**WORK TO COMPLETE**:
The answer should be a single number: how many lines in the material contain "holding".

*** Begin section ***

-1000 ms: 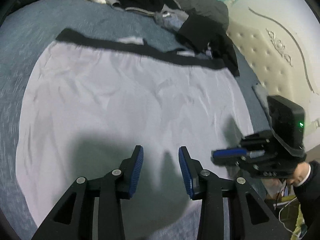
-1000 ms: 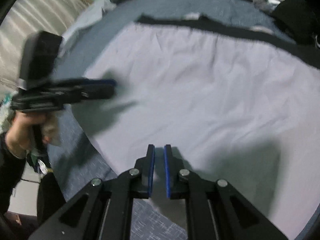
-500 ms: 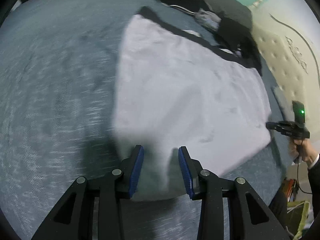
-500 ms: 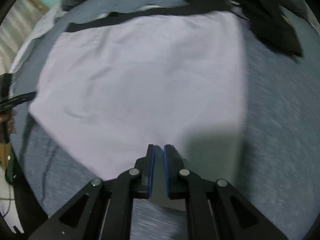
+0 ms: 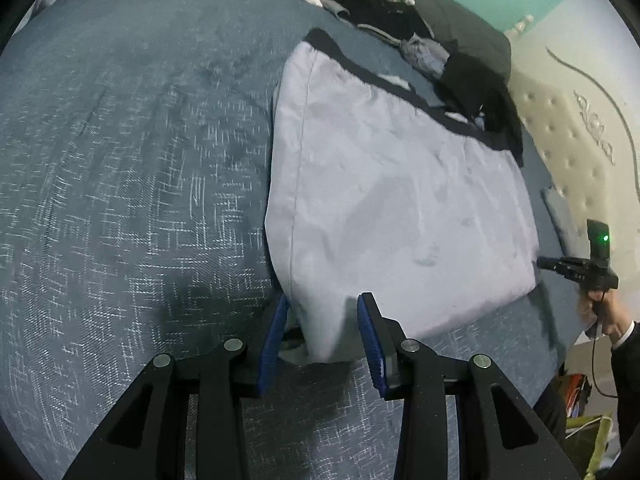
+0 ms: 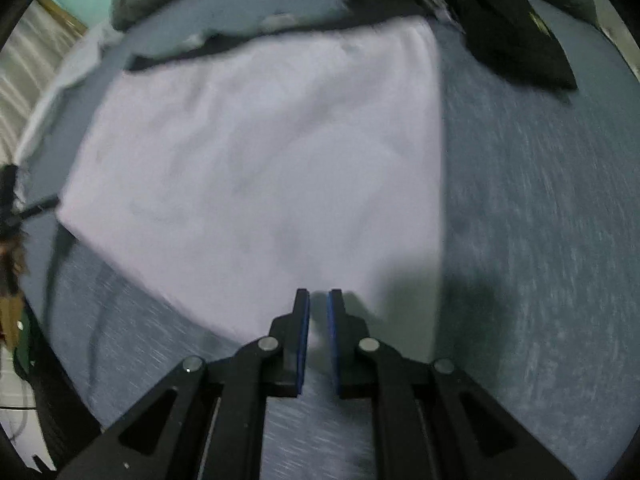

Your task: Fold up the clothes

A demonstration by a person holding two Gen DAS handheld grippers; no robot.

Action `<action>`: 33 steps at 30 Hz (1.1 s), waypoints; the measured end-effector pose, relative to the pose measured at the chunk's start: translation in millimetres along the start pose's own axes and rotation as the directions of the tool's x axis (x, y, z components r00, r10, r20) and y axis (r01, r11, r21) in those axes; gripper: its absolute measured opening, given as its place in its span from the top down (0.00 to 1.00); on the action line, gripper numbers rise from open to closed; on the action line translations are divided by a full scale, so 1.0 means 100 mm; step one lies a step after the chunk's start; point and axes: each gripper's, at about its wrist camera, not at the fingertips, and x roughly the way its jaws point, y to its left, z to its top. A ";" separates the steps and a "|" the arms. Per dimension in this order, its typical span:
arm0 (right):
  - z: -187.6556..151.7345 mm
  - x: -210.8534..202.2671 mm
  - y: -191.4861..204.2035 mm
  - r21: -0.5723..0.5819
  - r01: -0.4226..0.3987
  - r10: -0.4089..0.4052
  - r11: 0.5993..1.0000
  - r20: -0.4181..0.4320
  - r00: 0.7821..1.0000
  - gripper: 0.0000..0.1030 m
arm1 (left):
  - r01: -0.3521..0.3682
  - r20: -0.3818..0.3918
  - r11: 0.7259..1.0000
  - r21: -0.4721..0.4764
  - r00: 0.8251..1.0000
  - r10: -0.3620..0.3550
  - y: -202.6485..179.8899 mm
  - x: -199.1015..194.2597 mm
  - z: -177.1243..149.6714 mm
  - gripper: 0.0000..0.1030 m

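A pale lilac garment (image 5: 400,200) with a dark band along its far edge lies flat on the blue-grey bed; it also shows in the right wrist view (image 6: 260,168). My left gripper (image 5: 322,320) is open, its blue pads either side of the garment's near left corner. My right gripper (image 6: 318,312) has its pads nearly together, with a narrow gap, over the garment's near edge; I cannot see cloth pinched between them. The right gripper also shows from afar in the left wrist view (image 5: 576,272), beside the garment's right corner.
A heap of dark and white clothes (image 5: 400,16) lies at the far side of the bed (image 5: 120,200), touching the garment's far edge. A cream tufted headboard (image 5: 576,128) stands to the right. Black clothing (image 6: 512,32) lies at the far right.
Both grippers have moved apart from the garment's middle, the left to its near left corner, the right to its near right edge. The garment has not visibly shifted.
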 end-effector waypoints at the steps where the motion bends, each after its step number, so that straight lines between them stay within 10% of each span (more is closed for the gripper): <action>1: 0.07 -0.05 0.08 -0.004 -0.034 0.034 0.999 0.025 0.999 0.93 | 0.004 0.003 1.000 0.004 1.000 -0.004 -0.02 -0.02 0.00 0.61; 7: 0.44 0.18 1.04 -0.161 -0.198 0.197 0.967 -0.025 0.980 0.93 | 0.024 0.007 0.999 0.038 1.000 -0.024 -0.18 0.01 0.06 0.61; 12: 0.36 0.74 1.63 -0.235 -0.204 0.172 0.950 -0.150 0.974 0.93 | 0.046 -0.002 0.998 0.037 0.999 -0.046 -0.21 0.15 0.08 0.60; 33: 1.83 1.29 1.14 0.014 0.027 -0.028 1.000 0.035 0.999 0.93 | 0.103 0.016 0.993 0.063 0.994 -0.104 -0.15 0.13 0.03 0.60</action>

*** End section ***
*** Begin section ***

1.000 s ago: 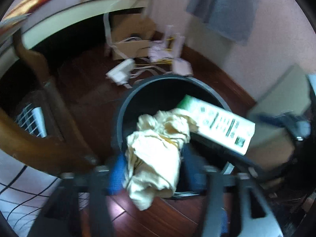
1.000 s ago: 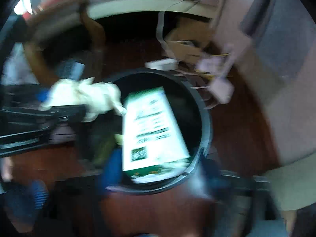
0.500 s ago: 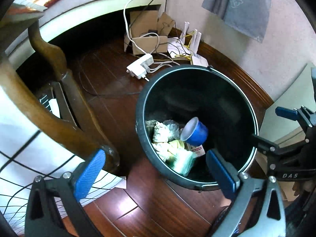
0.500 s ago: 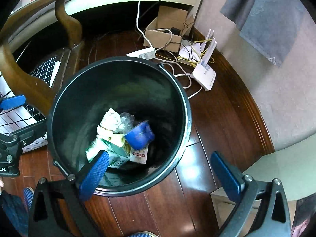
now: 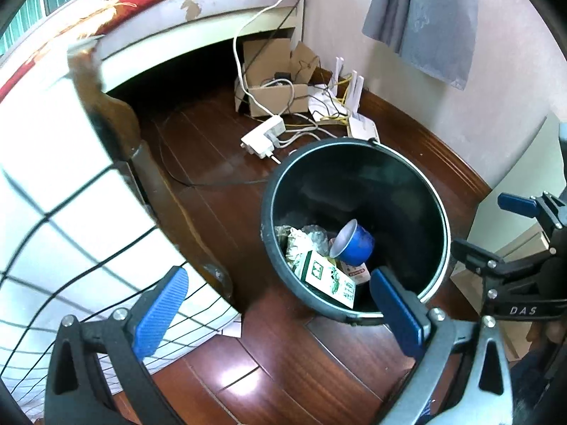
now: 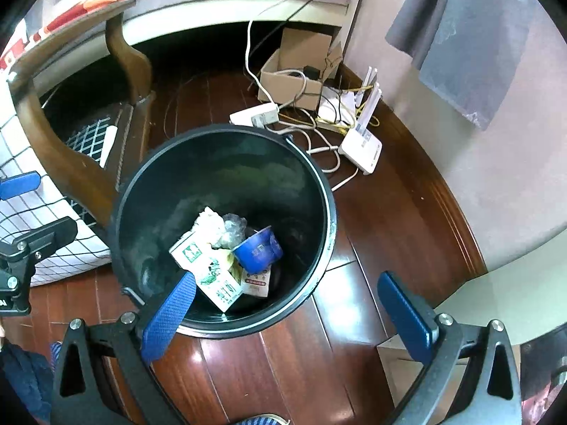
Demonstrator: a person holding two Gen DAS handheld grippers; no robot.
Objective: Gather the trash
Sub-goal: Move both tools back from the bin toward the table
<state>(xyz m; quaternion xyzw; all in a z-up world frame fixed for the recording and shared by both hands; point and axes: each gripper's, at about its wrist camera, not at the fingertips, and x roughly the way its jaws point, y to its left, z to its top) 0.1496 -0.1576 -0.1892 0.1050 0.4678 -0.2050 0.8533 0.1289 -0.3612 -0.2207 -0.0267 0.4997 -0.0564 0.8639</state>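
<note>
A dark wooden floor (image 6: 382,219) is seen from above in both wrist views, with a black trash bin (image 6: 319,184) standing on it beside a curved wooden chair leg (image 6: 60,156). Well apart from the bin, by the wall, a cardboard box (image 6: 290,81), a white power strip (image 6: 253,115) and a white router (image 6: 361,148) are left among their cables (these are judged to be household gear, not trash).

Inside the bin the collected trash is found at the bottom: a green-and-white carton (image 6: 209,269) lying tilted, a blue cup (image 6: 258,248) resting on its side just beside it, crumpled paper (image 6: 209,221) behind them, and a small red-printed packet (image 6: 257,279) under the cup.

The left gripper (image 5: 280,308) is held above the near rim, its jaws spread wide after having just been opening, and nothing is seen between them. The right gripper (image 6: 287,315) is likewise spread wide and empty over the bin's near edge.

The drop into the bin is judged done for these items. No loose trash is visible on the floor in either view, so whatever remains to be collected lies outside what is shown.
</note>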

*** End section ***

**EXERCISE RESULT**:
2